Say No To A CEO

| Montreal, QC, Canada | At The Checkout, Bad Behavior, Technology

(I am alone when an older man walks in from the cold.)

Customer: “So, where is it!?”

Me: “The new Blackberry? Right there on display!”

Customer: “How much is it?”

Me: “It is [price] on a three-year term.”

Customer: “But without a plan?”

Me: “Well, we only do term plans.”

Customer: “Oh, okay.”

(He starts to leave, and has one hand on the door and starts to push it open. Suddenly, he turns back to me.)

Customer: “At what monthly rate?”

Me: “Well, they start at [price].”

Customer: “What does that give!? Seven-Bajillion minutes!? I am [name], the CEO of [Wholesale Warehouse]. You don’t know who walks through those doors! It’s your job to create interest in the product!”

Me: “Sir, you were not interested in obtaining a plan, and were halfway out the door.”

Customer: “You have to keep me in the store! You’re f****** terrible!”

Me: “Excuse me!?”

Customer: “What? Excuse me what!?”

Me: “You swore at me.
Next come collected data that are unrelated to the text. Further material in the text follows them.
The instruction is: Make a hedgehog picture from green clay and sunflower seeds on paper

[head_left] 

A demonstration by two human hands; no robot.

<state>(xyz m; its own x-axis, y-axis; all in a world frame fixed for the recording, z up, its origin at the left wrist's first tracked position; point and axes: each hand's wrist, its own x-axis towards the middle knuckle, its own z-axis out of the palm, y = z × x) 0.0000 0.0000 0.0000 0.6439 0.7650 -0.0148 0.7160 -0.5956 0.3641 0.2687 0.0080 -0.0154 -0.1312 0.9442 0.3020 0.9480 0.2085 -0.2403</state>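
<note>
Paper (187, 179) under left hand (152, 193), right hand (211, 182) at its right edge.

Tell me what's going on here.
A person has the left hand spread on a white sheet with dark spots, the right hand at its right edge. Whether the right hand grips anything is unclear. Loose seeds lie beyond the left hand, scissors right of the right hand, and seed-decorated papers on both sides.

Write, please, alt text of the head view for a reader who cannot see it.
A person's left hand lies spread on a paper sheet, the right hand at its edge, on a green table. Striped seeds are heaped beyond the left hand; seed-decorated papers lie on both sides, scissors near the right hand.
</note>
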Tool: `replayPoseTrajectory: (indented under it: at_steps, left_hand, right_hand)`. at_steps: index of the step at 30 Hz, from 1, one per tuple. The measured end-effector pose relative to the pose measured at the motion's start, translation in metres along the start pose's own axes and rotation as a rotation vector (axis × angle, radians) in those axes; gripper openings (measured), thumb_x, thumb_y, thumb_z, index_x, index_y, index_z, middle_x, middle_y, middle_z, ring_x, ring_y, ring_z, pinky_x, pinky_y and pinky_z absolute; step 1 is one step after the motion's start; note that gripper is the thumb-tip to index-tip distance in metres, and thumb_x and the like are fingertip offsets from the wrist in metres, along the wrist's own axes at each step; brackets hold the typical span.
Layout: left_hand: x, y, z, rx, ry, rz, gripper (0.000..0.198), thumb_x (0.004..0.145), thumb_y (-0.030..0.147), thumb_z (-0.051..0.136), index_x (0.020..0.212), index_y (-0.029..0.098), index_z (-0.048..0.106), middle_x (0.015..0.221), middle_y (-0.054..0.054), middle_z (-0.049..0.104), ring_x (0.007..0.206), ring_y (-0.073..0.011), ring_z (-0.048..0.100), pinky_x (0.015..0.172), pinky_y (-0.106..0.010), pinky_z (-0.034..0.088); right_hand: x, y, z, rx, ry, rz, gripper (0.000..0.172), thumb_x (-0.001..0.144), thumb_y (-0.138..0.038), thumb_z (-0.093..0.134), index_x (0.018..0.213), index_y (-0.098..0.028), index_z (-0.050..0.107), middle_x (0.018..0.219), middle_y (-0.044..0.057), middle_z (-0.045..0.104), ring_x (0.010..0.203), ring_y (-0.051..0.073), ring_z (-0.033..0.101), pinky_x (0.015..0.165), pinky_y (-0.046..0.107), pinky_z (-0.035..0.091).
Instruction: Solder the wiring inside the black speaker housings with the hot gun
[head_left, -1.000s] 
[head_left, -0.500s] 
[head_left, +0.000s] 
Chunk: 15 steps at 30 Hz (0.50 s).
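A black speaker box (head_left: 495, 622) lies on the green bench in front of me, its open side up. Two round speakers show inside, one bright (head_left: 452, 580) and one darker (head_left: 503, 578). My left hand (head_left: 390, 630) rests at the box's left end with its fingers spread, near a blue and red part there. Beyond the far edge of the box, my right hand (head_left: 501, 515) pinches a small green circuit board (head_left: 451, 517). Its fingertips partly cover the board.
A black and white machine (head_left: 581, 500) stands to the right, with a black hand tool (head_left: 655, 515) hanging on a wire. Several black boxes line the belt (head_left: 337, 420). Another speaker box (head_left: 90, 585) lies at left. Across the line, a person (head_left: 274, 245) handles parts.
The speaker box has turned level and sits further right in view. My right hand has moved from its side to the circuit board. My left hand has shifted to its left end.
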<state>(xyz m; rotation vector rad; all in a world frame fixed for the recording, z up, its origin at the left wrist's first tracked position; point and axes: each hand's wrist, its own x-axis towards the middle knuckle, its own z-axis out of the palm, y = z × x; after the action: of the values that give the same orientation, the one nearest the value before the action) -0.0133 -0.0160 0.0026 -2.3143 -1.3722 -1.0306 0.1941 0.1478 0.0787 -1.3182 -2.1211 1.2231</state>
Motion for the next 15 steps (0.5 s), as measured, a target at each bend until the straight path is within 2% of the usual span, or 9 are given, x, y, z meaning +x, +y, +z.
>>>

I don’t accept that.”

Customer: “F***! F***! This is Canada! I can swear all the f*** I want! I stayed at Richard Branson’s private island! You are f****** incompetent! You can’t do your f****** job, and are f****** horrible at it too! I don’t know what the f*** you are doing here!”

Me: “Leave. Now.”

Customer: “Not like I was going to stay!”

Jellyfishing For Giggles

| USA | Geeks Rule, Theme Of The Month, Top

(I work third shift as a cashier in a major retail chain. To keep everything running smoothly, all third shift cashiers are trained for running the service desk and answering the phone. It is spring break and there has been an increase of prank phone calls.)

Me: “Thank you for calling [large retail store]; how may I assist you?”

Caller: *giggling and unintelligible gibberish*

Me: “Sorry, what was that?”

Caller: “Is this the Krusty Krab?”

Me: *deadpan voice* “No, this is Patrick.”

Caller: *fits of laughter* “Thank you! You made my night!”

New Degrees Of Stupidity

| WA, USA | Canada, Math & Science

(I work in a clothing store at an outlet mall where we get a lot of Canadian customers. It was particularly cold on the day this occurred. Two teenage girls walk into my store.)

Me: “Hey, how are you girls doing this morning? Are you staying warm?”

Girl #1: “We’re trying!”

Me: “When I came into the store from my car this morning, it was 18 degrees! That’s FREEZING!”

Girl #1: “Yeah it is… Wait, how did you know we were from Canada?”

Me: “…I didn’t…”

Girl #1: “But how did you know we needed Celsius instead of Fahrenheit?”

Me: “Uh… that was Fahrenheit.”

Girl #2: *laughs at her friend* “Wow! Now this girl probably thinks we’re stupid! Good job!”